We went to a carnival a few weeks ago. Crowded, people everywhere, and all she wanted to do was GO. “Nother ride! Go nother ride!” It was insane keeping track of Maggie AND Audrey AND push the stroller with Zach in it. I kept trying to get Audrey to hold my hand and she was annoyed. Eventually she let go, clasped her hands in front of her belly and said “I hold my OWN hand!”
At dinner one night, Dan and Maggie and I were having a semi-serious conversation about something (I can’t remember what- the weather or something kind of advanced that Maggie had asked about and we were trying to explain in an honest, scientific, but understandable to a six-year-old way?) All of a sudden, Audrey blurts out “I HAVE CARROTS IN MY BUTT!”
A few hours later, Dan took her diaper off for her bath and found this.
So. She wasn’t lying, apparently.
She is just past 36 inches tall, which means at amusement parks this year, she is tall enough for a whole new batch of Big People Rides. All of them are rides that her big sister Maggie will NOT EVEN THINK ABOUT RIDING, ARE YOU NUTS? So Audrey was my riding buddy last week at Idlewild and the week before at a local carnival. At the carnival, she said she wanted to go on the giant slide with me, but I had my doubts as to whether she’d still want to do it after we climbed to the top. But of course, she squealed with delight the whole way down and immediately asked to ride again with Dan.
I love that she’s a nut.
Two Year Old Logic: if we’re filling up the water table and you have your bathing suit on, CLEARLY that means we’re going to the beach RIGHT THIS SECOND! And when you’re told otherwise, it’s appropriate to have an absolute FIT in order to express your disappointment. (Not that Audrey would EVER do this. Ever.)
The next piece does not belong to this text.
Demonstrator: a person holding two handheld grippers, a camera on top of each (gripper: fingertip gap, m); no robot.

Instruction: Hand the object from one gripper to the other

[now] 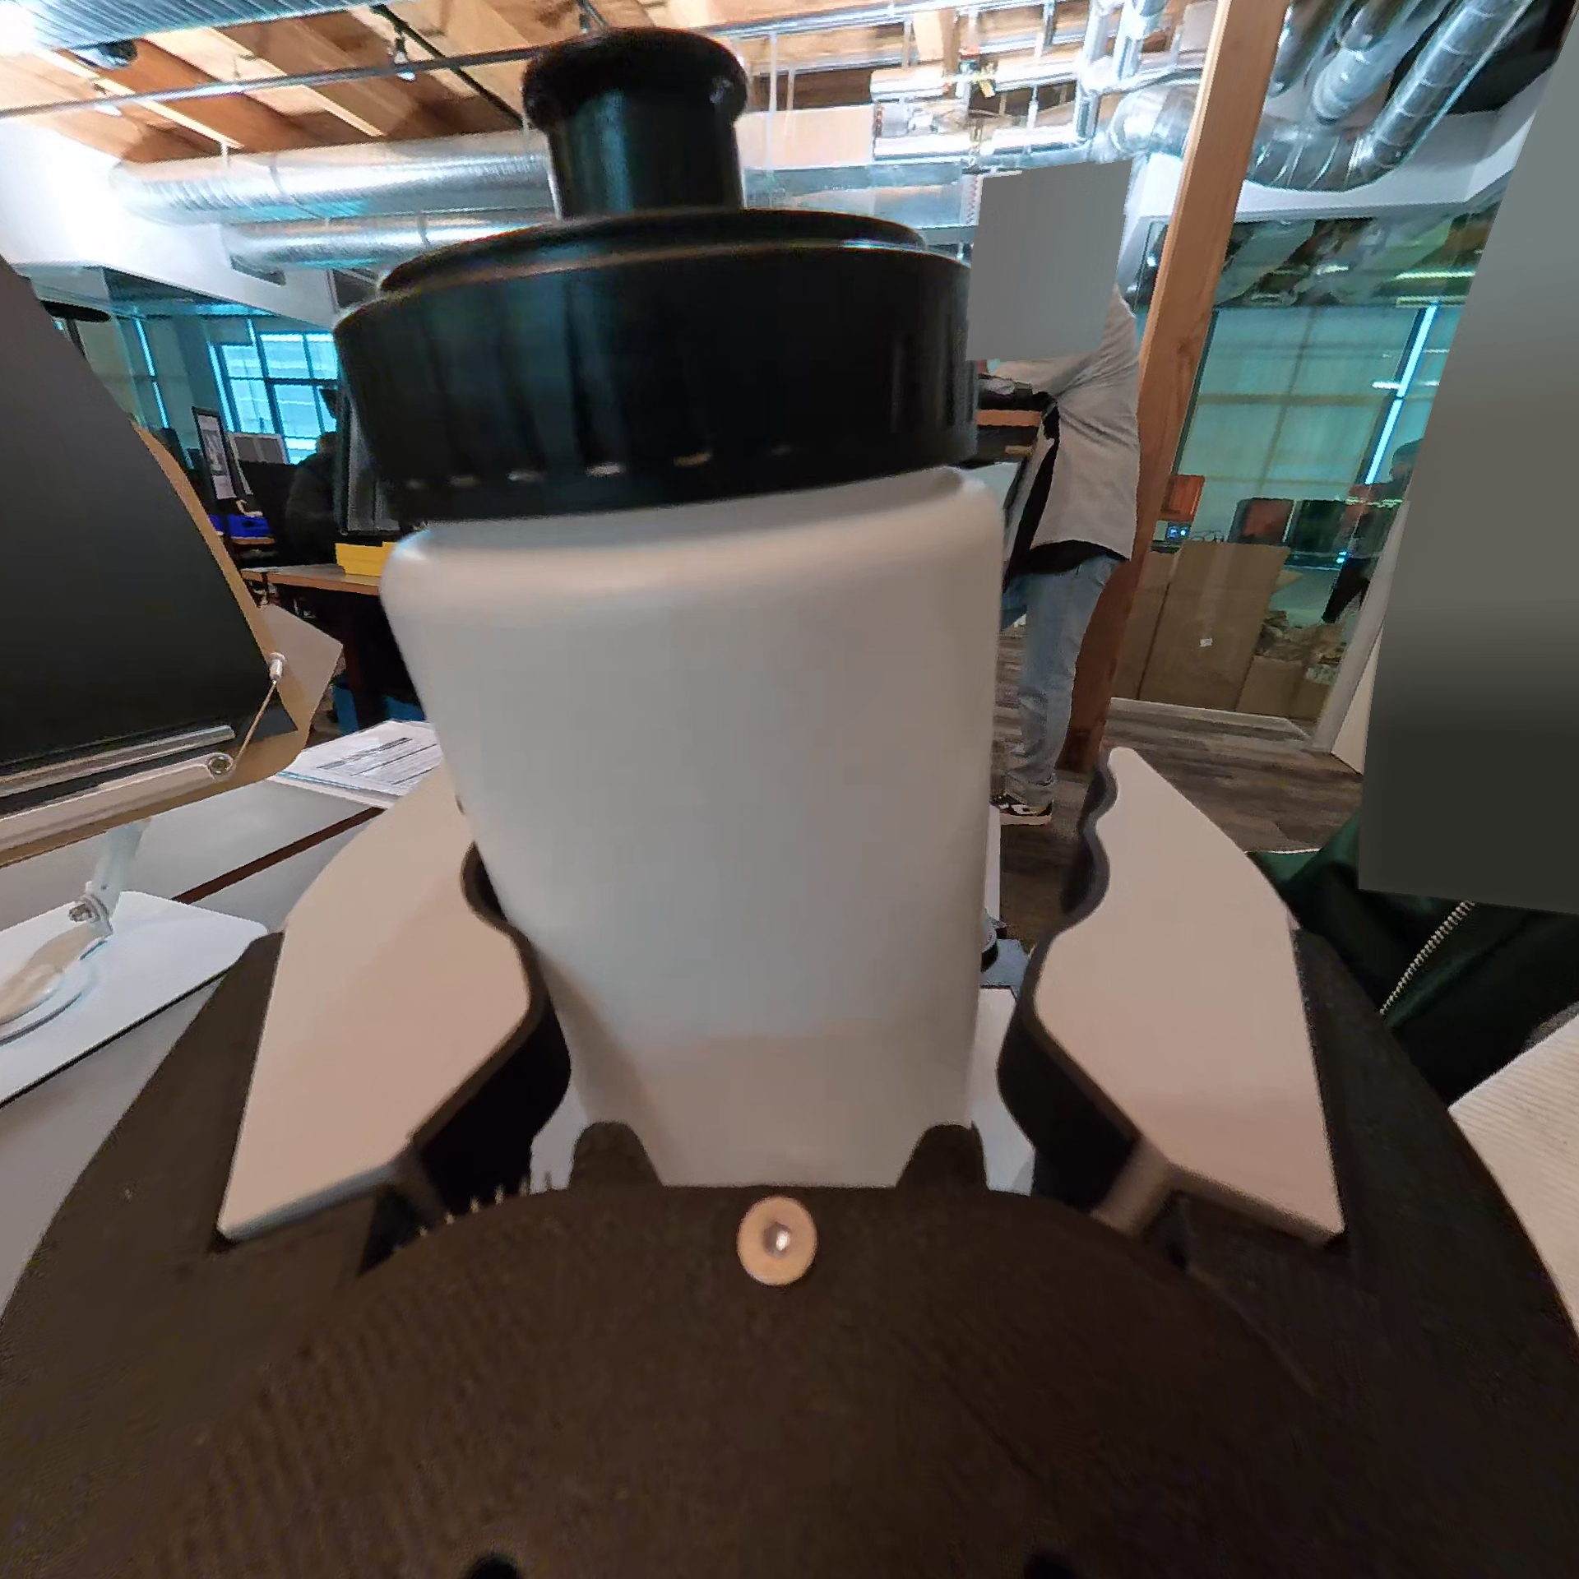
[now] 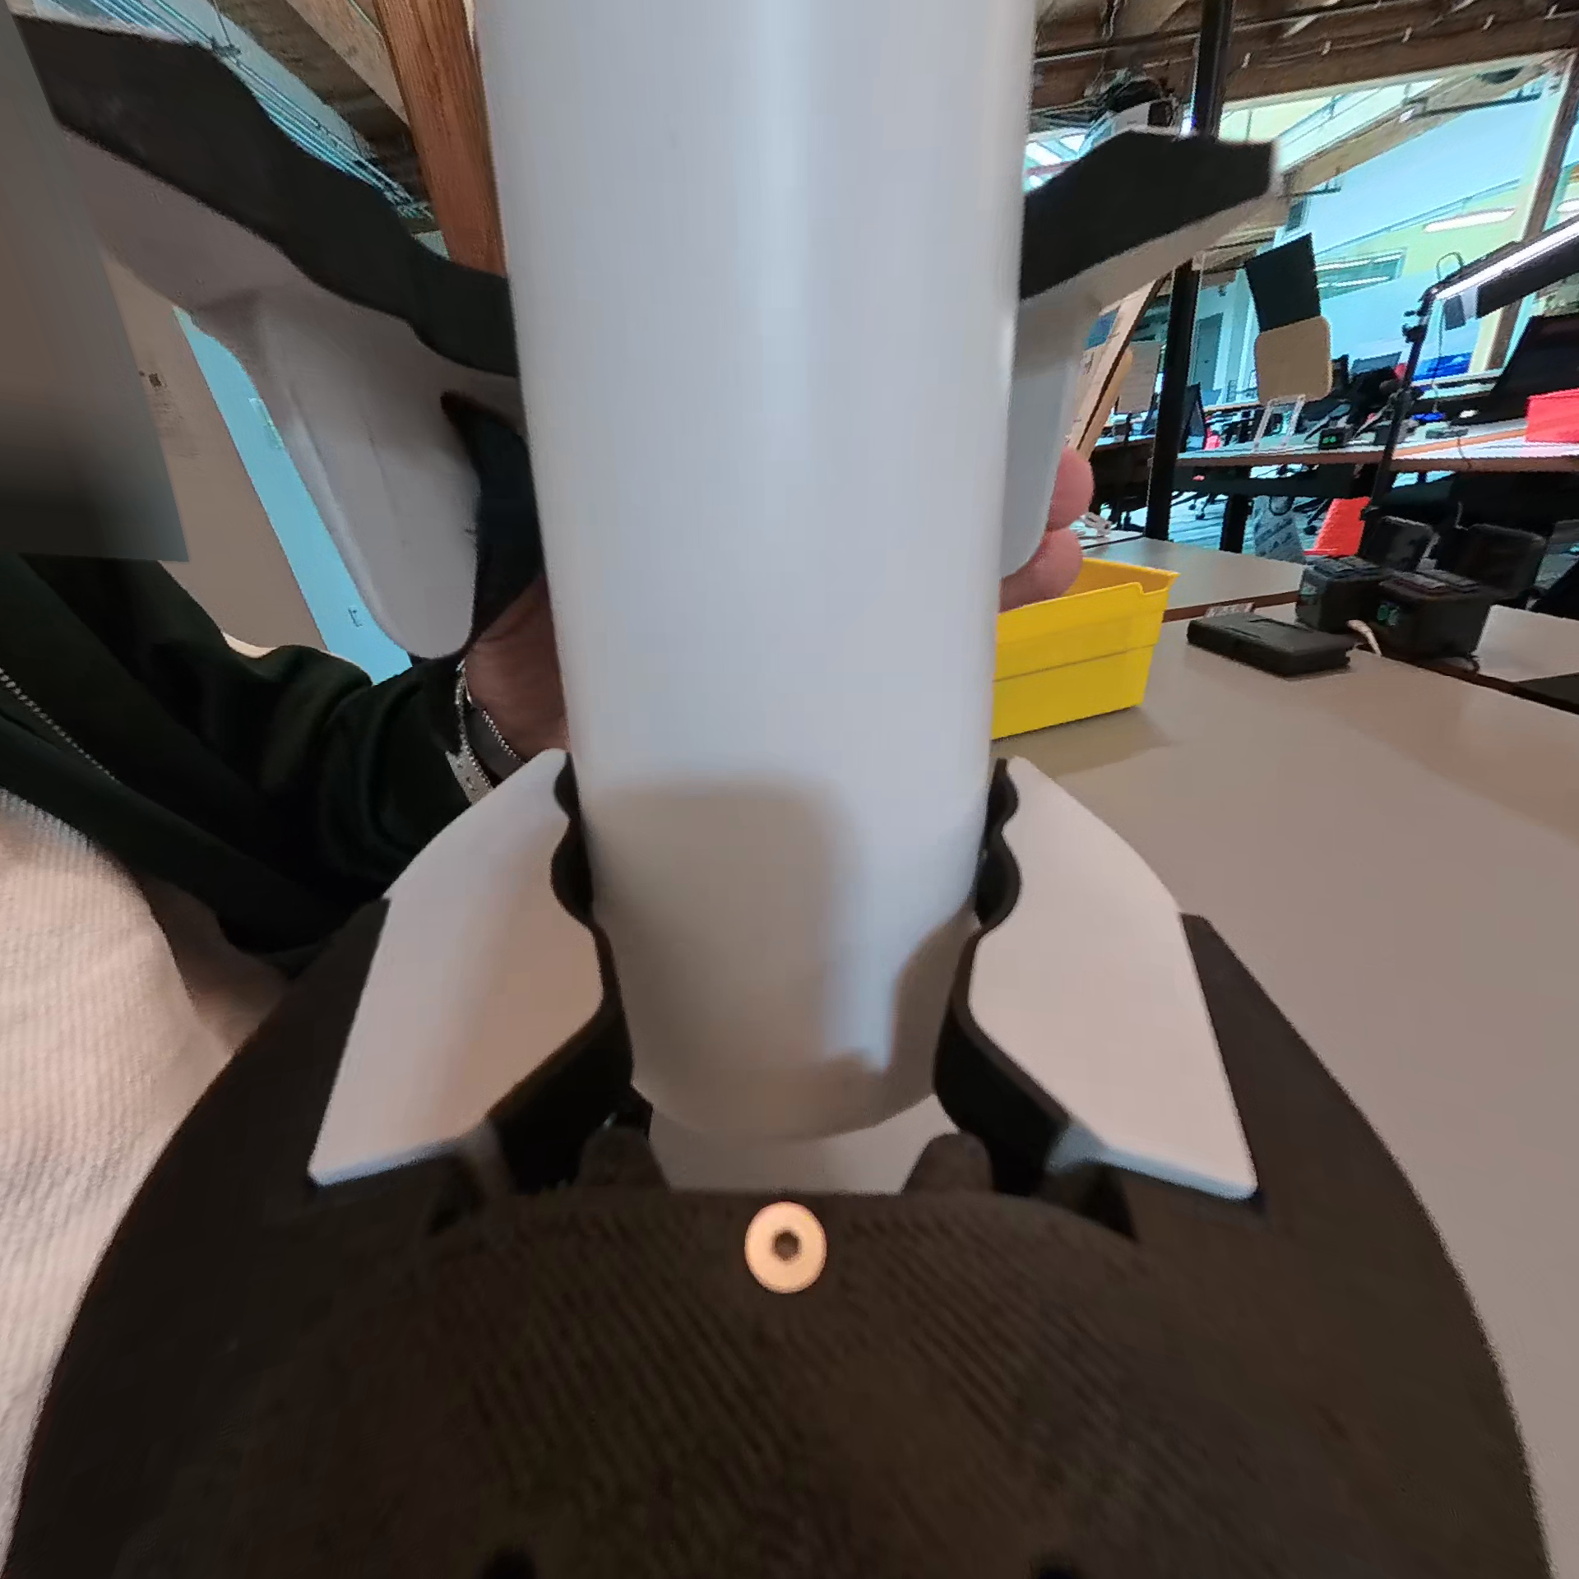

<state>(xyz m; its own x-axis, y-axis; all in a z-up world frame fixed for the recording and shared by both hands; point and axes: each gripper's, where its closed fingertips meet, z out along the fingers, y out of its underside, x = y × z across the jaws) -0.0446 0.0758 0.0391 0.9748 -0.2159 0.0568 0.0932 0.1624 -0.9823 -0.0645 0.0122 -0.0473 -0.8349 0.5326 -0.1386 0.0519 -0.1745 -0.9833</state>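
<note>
A white bottle [image 1: 709, 769] with a black screw cap [image 1: 658, 376] stands upright between my left gripper's [image 1: 786, 820] fingers. The left finger touches the bottle's side. A gap shows between the right finger [image 1: 1153, 965] and the bottle, so this gripper is open around it. In the right wrist view, my right gripper [image 2: 782, 769] is shut on the bottle [image 2: 769, 427] near its base, both pads against its sides. The left gripper's fingers [image 2: 342, 410] flank the bottle higher up, held by a hand [image 2: 513, 675]. The cap is out of that view.
A yellow bin [image 2: 1077, 649] stands on the grey table [image 2: 1324, 854] behind the bottle, with black devices [image 2: 1264, 645] further right. A tilted black panel [image 1: 102, 555] is at the left, a wooden post [image 1: 1188, 342] and a standing person [image 1: 1077, 478] behind. Across from one pair of fingers to the other is roughly 10 centimetres.
</note>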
She still has a pacifier fetish (we’re working on it, but honestly I have a newborn baby who wakes at night so if I can get my 2 year old to sleep without issue and all it requires is a small, plastic thing for her to suck on? SOLD.) We’ve gotten to the point where she no longer needs eleven hundred of them in her bed with her (just one, maaaaaybe two) and she knows she’s not allowed to have them when it’s not naptime or bedtime. But one day she was having a meltdown over something (too windy outside? her hair hurt? her eyes were too blue? WHO REALLY KNOWS.) and she said “I need my binkie!” No, honey, you don’t. It’s not naptime. “I need my binkie for cwying!!!!”
Last week at Idlewild while we were on the paratrooper ride, waiting for it to start, I told her how much fun I was having riding the big rides with her. She looked at me and said “You da best mommy.” Then I melted.